Gerade in Fällen, in denen die Verwaltung handelt und die Folgen so weitreichend und zum Teil einschneidend sind, muss in einem Rechtsstaat eine Überprüfbarkeit der gesetzlichen Voraussetzungen möglich sein und gewährt werden.
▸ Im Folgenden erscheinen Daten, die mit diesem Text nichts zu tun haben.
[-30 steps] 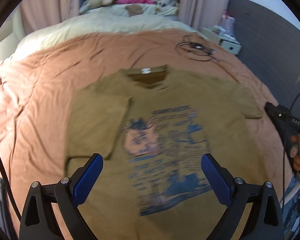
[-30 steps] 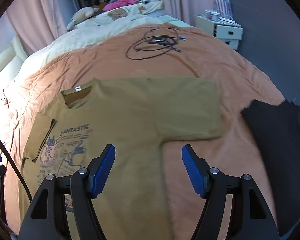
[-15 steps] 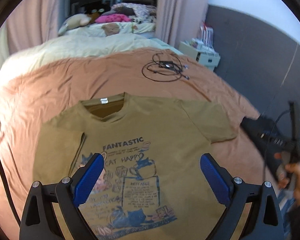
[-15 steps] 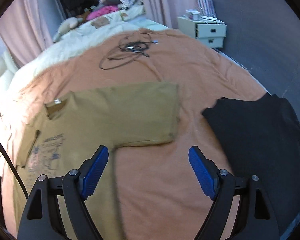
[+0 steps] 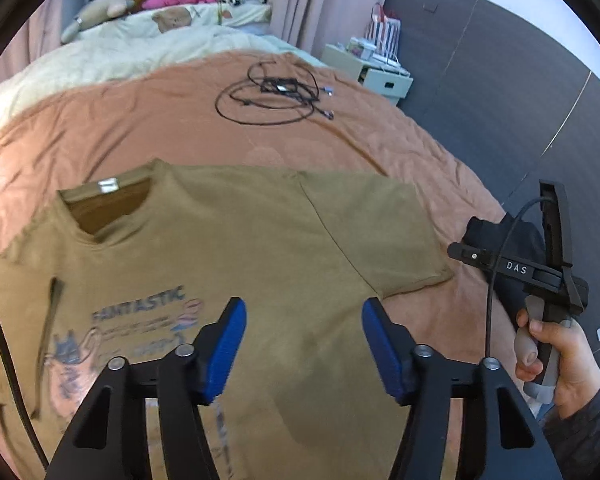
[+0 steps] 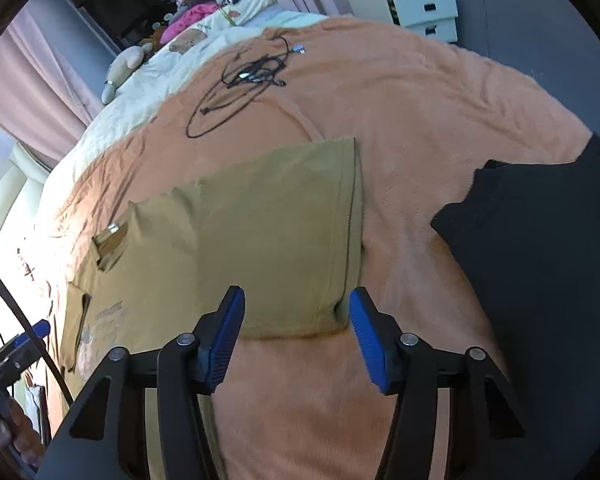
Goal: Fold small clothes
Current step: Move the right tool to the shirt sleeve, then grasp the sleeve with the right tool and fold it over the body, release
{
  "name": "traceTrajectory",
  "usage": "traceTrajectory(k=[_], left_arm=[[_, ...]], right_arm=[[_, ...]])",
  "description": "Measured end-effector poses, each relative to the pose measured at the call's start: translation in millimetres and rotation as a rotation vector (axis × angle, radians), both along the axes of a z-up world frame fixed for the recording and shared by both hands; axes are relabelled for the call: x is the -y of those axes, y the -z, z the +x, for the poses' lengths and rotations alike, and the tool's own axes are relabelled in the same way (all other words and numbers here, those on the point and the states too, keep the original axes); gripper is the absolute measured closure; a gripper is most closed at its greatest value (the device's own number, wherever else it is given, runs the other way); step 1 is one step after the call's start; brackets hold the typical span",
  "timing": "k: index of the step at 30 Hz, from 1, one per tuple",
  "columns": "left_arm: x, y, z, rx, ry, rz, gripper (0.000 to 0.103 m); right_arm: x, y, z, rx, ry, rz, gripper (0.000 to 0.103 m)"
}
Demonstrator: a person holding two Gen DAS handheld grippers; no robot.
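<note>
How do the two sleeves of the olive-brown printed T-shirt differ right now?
The right short sleeve of the olive-brown printed T-shirt lies spread flat on the orange bedspread; the left sleeve is folded inward over the chest. The open right gripper straddles the right sleeve's corner; nothing is at the left sleeve. Both lie flat.

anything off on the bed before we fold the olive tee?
Mostly tidy. The olive tee lies flat, one sleeve already folded in, the other sleeve still spread. Odd bit: a loose tangle of black cables sits on the orange bedspread beyond the collar. A black garment lies beside the tee, apart from it.
</note>
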State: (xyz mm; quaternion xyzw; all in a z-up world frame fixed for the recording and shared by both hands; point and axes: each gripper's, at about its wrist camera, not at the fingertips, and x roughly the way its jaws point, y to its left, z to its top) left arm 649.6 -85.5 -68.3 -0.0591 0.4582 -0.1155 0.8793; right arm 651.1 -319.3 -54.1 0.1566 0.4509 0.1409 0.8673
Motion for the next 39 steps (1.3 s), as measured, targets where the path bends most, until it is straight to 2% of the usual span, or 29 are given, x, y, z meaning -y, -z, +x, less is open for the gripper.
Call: traceTrajectory(k=[1, 5, 8, 11, 14, 16, 22, 25, 27, 39], left_arm=[[4, 6, 6, -0.006, 0.003, 0.002, 0.043], [14, 30, 26, -0.042, 0.011, -0.017, 0.061], [23, 45, 38, -0.067, 0.018, -0.045, 0.07], [36, 60, 47, -0.091, 0.037, -0.065, 0.079], [48, 73, 51, -0.114, 0.047, -0.089, 0.083], [58, 81, 54, -0.127, 0.058, -0.102, 0.084], [72, 101, 55, -0.18, 0.077, -0.135, 0.085], [67, 98, 53, -0.196, 0.067, -0.158, 0.085], [59, 90, 48, -0.188, 0.064, -0.146, 0.085], [-45, 40, 10, -0.128, -0.062, -0.13, 0.085]], right_arm=[[2, 4, 6, -0.007, 0.004, -0.001, 0.051], [7, 19, 20, -0.044, 0.034, -0.009, 0.052], [8, 27, 29, -0.068, 0.022, 0.036, 0.063], [7, 27, 35, -0.06, 0.01, 0.029, 0.069], [12, 24, 40, -0.053, 0.012, 0.032, 0.094], [8, 22, 38, -0.046, 0.009, 0.03, 0.101], [-9, -11, 25, 0.023, -0.046, 0.01, 0.103], [-18, -23, 19, 0.046, -0.068, 0.015, 0.103], [-26, -32, 14, 0.064, -0.092, 0.026, 0.103], [-86, -62, -3, 0.112, -0.216, 0.0, 0.103]])
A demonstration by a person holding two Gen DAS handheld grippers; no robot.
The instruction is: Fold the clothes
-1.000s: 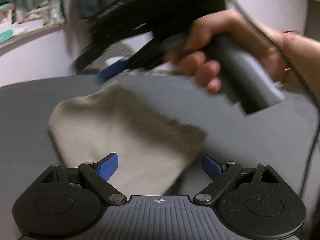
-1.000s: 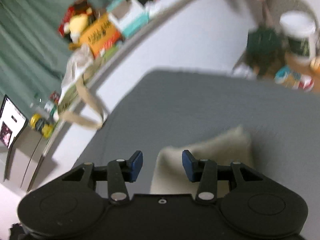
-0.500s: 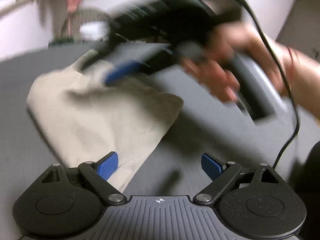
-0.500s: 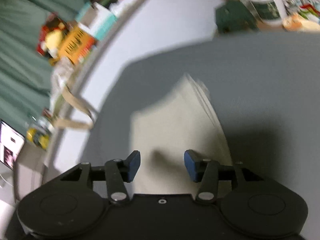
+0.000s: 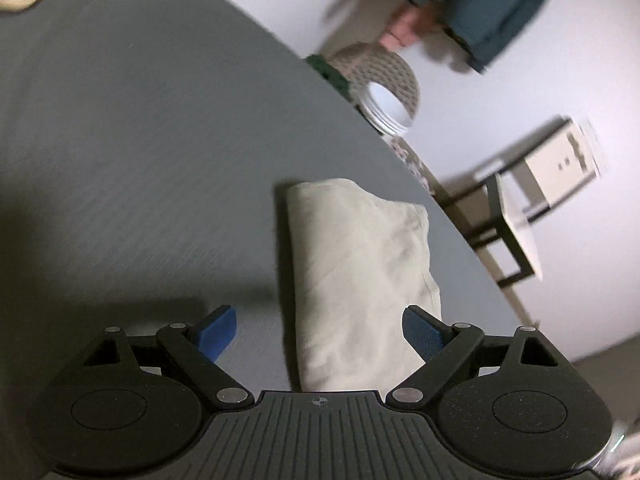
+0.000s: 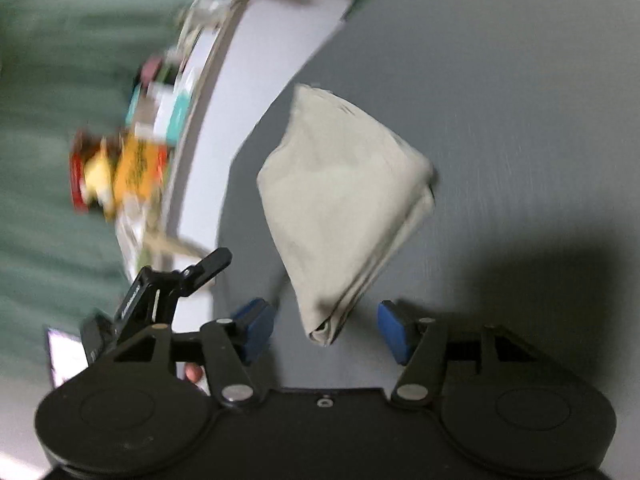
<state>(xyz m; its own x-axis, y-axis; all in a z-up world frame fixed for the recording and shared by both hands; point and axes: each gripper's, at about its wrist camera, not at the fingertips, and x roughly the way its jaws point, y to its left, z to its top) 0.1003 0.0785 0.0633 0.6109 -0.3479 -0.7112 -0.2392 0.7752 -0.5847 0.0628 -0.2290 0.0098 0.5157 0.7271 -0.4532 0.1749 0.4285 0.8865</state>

Mit seinem Fall hat Herr Reuter auf einen bestehenden Missstand in der Verwaltung hingewiesen und mit seinem erzielten Urteil ein wertvollen Beitrag geleistet, den Problemkomplex SOKA-Bau weiter zu beleuchten.

 

Stand der Falldarstellung: 06/2013

 

Update 11/2014:

Mit dem am 16. August 2014 in Kraft getretenen „Tarifautonomiestärkungsgesetz“ wurde dem Fall von Herrn Reuter nun die Grundlage entzogen. Die Große Koalition hat mit dem Gesetz die Voraussetzungen für die Allgemeinverbindlicherklärung eines Tarifvertrags radikal gesenkt und die 50% – Regelung abgeschafft.

Nach dem neuen § 5 Abs. 1 kann das BMAS nun einen Tarifvertrag auf gemeinsamen Antrag der Tarifvertragsparteien für allgemeinverbindlich erklären, allein „wenn (dies) im öffentlichen Interesse geboten erscheint“. Das soll in der Regel der Fall sein, wenn

„1. der Tarifvertrag in seinem Geltungsbereich für die Gestaltung der Arbeitsbedingungen überwiegende Bedeutung erlangt hat oder

2. die Absicherung der Wirksamkeit der tarifvertraglichen Normsetzung gegen die Folgen wirtschaftlicher Fehlentwicklung eine Allgemeinverbindlicherklärung verlangt.“

Der neu eingefügte § 5 Abs. 1a Nr. 1 ermöglicht eine Allgemeinverbindlicherklärung insbesondere  wenn der Tarifvertrag die Einziehung von Beiträgen und die Gewährung von Leistungen durch eine gemeinsame Einrichtung die den Erholungsurlaub, ein Urlaubsgeld oder ein zusätzliches Urlaubsgeld regelt.

Nach dem neu eingefügten § 5 Abs. 4 Satz 2 ist ein nach Absatz 1a für allgemeinverbindlich erklärter Tarifvertrag vom Arbeitgeber sogar auch dann einzuhalten, wenn er an einen anderen Tarifvertrag gebunden ist.